0

Say we have a number of different geographic areas, $A_1, A_2, ...$, and a quantity $X$ that follows a gamma distribution in each area but, we expect, with different parameters: $(k_1,\theta_1), (k_2,\theta_2),...$. If we take a sample from the full population across all areas (call this the 'top-level' sample), we can fit a gamma distribution to it and get its parameters.

If, from some other source, we are told the mean value of $X$ in each geographic area, what can we say about the most likely values of the distribution's parameters for each area (call these the 'lower-level')?

I have built a simple example in Excel in which I take a sample from 5 randomly generated samples from different gamma distributions. From this, it looks like if the lower-level distributions all have the same shape parameter, then the top-level distribution also has that shape parameter and the mean of the top-level distribution is the mean of the lower-level means. If the lower-level shape parameters are different, though, then things are not so simple.

Is it ok to assume that if my top-level distribution has parameters $k,\theta$, then the best estimates of the parameters of the lower-level distributions are for them all to have $\theta$ as their shape parameter and choose $k_1, k_2, ...$ to match the lower-level means?

Is there a general result for what I am looking for?

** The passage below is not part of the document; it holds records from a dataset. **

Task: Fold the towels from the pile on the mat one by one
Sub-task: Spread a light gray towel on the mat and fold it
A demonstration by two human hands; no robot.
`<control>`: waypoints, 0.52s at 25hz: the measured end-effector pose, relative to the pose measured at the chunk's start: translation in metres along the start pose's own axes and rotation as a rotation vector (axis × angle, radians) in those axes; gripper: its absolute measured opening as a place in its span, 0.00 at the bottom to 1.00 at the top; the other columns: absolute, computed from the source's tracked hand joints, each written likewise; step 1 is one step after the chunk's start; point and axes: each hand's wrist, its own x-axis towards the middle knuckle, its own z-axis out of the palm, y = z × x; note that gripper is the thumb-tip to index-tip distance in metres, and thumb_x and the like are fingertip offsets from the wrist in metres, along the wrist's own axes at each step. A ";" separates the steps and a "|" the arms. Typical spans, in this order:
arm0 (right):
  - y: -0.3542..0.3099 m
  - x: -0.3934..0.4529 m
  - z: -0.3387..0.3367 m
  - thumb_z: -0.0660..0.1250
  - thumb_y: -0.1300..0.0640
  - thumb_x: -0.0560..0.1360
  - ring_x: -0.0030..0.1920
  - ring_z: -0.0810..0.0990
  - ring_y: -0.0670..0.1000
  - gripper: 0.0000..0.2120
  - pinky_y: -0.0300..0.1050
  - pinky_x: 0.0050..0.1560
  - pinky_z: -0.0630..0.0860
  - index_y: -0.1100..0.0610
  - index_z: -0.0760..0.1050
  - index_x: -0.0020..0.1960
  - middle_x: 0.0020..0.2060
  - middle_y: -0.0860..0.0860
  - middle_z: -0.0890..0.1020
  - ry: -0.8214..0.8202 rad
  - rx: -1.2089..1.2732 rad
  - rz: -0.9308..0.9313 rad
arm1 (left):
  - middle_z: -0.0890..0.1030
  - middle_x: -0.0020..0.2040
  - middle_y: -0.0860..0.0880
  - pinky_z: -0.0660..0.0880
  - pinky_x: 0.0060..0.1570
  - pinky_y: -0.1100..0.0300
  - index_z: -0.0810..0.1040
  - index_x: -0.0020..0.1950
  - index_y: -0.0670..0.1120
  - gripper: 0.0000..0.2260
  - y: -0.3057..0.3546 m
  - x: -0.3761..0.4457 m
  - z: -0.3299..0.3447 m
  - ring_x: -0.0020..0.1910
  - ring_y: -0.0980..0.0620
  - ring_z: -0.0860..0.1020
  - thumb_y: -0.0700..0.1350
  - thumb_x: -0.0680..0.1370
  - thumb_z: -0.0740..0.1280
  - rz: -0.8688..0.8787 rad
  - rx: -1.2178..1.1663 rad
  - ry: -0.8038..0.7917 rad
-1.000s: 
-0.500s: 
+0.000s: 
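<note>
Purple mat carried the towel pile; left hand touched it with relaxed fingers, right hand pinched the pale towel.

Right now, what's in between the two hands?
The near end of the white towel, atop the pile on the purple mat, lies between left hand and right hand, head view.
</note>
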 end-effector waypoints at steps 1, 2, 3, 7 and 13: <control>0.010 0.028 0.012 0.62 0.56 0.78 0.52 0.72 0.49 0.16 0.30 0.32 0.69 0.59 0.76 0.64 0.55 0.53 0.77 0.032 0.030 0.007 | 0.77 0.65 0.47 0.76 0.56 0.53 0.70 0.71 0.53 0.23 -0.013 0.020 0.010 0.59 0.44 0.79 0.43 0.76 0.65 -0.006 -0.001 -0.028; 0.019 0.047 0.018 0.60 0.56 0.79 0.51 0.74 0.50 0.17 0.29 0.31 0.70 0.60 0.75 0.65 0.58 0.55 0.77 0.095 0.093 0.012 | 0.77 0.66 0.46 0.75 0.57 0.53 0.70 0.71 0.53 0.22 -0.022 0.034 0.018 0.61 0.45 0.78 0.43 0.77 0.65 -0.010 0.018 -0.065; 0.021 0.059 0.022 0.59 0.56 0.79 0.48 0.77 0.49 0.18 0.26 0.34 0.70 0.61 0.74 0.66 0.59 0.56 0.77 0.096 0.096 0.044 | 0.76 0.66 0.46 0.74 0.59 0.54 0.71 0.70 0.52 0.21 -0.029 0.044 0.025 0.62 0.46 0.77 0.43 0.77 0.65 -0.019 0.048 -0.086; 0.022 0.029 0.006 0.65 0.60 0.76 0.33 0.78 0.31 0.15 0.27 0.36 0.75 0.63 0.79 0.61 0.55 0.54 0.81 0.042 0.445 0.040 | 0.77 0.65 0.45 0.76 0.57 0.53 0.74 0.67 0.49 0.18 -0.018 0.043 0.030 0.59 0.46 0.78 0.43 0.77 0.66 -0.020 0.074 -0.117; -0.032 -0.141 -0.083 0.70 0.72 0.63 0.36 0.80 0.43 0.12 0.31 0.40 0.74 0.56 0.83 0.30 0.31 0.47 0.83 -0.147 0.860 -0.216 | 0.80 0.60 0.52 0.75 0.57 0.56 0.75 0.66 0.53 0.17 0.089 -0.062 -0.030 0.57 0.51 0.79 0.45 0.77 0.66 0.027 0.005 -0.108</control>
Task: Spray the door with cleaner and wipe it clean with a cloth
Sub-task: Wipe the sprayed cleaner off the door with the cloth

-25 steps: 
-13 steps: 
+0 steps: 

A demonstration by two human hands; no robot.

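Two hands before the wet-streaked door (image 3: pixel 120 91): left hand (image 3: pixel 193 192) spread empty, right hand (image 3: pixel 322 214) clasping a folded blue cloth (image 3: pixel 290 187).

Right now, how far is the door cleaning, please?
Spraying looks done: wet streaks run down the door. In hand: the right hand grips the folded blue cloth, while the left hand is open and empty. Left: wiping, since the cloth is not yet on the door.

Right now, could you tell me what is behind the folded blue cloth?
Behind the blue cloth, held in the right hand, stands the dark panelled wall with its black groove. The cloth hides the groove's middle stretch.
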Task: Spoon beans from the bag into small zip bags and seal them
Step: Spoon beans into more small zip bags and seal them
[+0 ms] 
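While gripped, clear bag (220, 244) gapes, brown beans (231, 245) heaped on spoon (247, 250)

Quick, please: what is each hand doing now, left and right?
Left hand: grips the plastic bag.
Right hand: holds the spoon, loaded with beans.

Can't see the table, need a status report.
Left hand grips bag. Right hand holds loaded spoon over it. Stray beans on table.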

Edit: A complicating point is that the top-level data that I have is likely to only be available after it has been binned into ranges.

JohnFrum
  • 101
  • 1
    I believe this can be solved, but a solution must depend on (a) knowing the relative sizes of the subpopulations and (b) exactly how you fit the overall Gamma distribution. The latter is important because the fit is inaccurate: you are using a Gamma distribution to describe a mixture of Gamma distributions. Unless all the component distributions have identical parameters, this mixture does not actually have a Gamma distribution. Even when it can be solved, there likely will be considerable uncertainty in the results. – whuber Nov 15 '22 at 16:36
  • Thanks. I could possibly have some information about the sizes of the subpopulations at the small area level, and I would know from which subpopulation each datum in the top-level sample came from. I have also realised that I need to update my question because the data I will have at the top-level is likely to have the values of $X$ only after they have been binned into ranges. – JohnFrum Nov 15 '22 at 16:45
  • But, you say that you know for each obs, from which subpopulation it came. Why not then estimate separately for each subpopulation? – kjetil b halvorsen Nov 20 '22 at 18:05
  • The sample made up of selected observations from each subpopulation is made up of far fewer data points that the subpopulations themselves, so for each subpopulation I might have no observations or a very small number of observations. The means of those subpopulations are being taken from another source which has calculated them using data I don't have access to. – JohnFrum Nov 21 '22 at 16:30
  • Did you get anywhere with this? I think you should try bayes ... since you do seem to have some real prior information – kjetil b halvorsen Mar 18 '24 at 20:00
  • In the end, I went about things in a different way because I am not very well-versed in statistics to know whether I would be doing things correctly. – JohnFrum Mar 20 '24 at 09:56

0 Answers0